Activation of the ppp(A2'p)nA system in interferon-treated, Herpes simplex virus-infected cells and evidence for novel inhibitors of the ppp(A2'p)nA-dependent RNase

Abstract

High doses (100–1000 reference units/ml) of α or β interferons are required to inhibit the growth of herpes simplex virus types I and II (HSV-I and HSV-II) in human Chang cells. In contrast, much lower doses (10–100 reference units/ml) of interferon inhibit replication of encephalomyocarditis virus (EMCV) in these cells. In the HSV-infected cells these high doses did not prevent the virus-induced shut off of host protein synthesis. The interferons were more effective in reducing the virus yield of HSV-I than of HSV-II. At the above concentrations they inhibited HSV-I protein synthesis but had little apparent effect on that of HSV-II. Similar amounts of (2′-5′)oligo(adenylate)s were synthesised in response to HSV-I, HSV-II and EMCV infection of Chang cells after treatment with α or β interferons. No (i.e. < 1 nM) (2′-5′)oligo(adenylate)s were found in control cells or on virus infection alone. Only low levels of ppp(A2′p)_nA-specific rRNA cleavage were observed in the interferon-treated HSV-infected cells. In contrast, high levels were found in response to EMCV, despite the fact that ppp(A2′p)_nA accumulated to similar levels with each of the three viruses in these cells.
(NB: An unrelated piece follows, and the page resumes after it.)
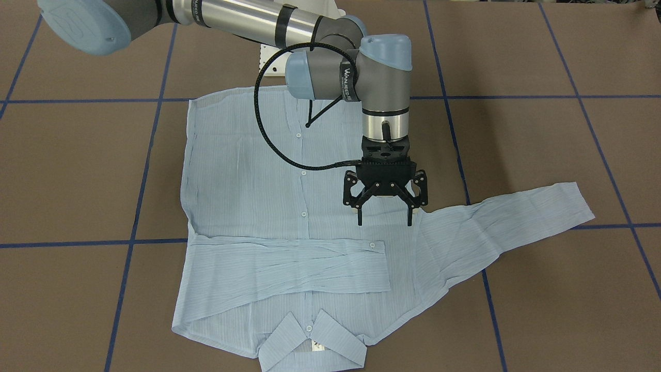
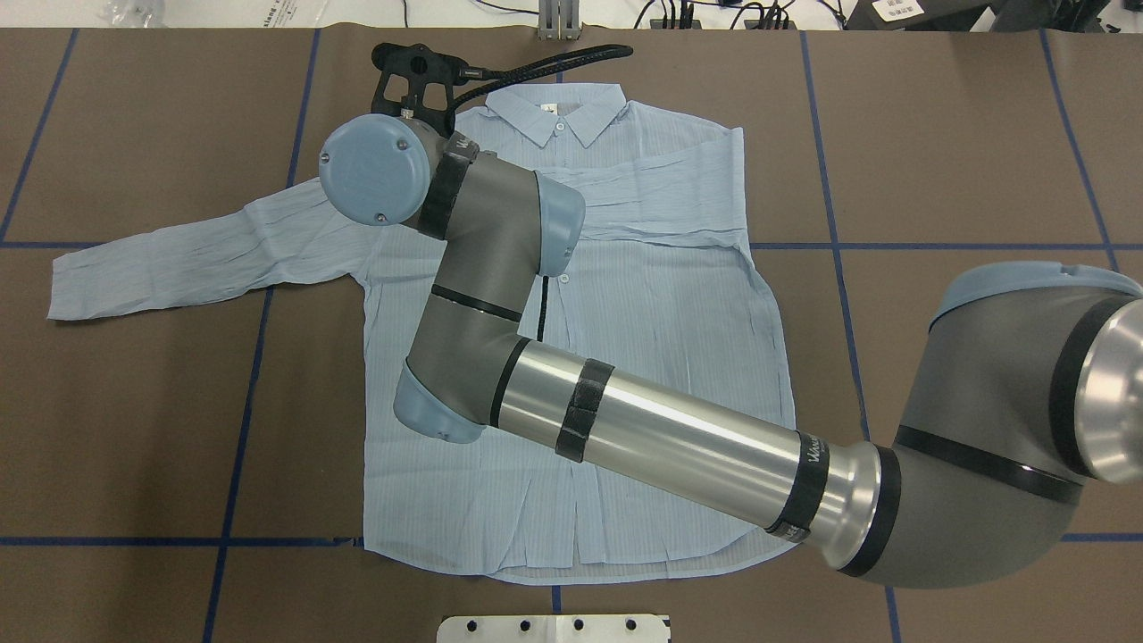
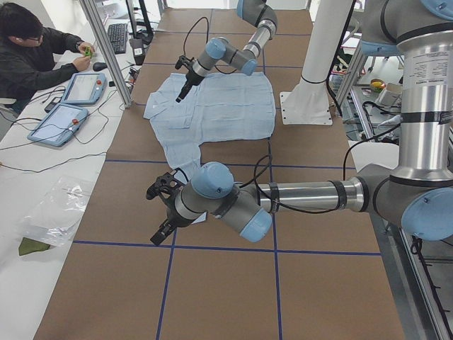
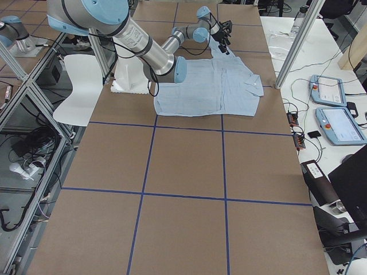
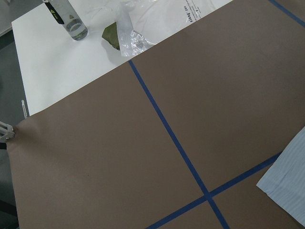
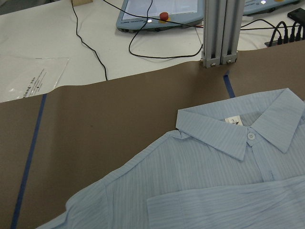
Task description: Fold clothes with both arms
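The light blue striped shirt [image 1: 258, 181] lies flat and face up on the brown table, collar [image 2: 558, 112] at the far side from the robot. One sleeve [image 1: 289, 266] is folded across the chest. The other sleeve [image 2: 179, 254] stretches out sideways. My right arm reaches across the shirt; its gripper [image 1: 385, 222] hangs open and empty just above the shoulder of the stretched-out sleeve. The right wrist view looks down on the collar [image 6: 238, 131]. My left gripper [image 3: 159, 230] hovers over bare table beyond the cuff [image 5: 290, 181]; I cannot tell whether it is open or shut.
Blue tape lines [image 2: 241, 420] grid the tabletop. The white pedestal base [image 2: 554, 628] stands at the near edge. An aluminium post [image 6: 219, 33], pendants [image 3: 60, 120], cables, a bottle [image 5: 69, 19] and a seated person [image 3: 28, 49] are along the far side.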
High-performance liquid chromatographic analysis of material from interferon-treated Chang cells 18 h after infection with HSV-I or HSV-II, combined with radiobinding, radioimmune and rRNA cleavage assays, confirmed the presence of ppp(A2′p)_nA and ppp(A2′p)_nA at greater than nanomolar concentration. In addition, apparently equivalent amounts of two other putative (2′-5′)oligo(adenylate) derivatives which compete in the radiobinding and radioimmune assays, were present. These compounds were only weak activators of the ppp(A2′p)_nA-dependent RNase and under appropriate conditions were capable of inhibiting the activation of this RNase by authentic ppp(A2′p)_nA. The presence of these potentially inhibitory compounds provides a possible explanation for the relatively low levels of activation of the ppp(A2′p)_nA-dependent RNase in interferon-treated, HSV-infected Chang cells.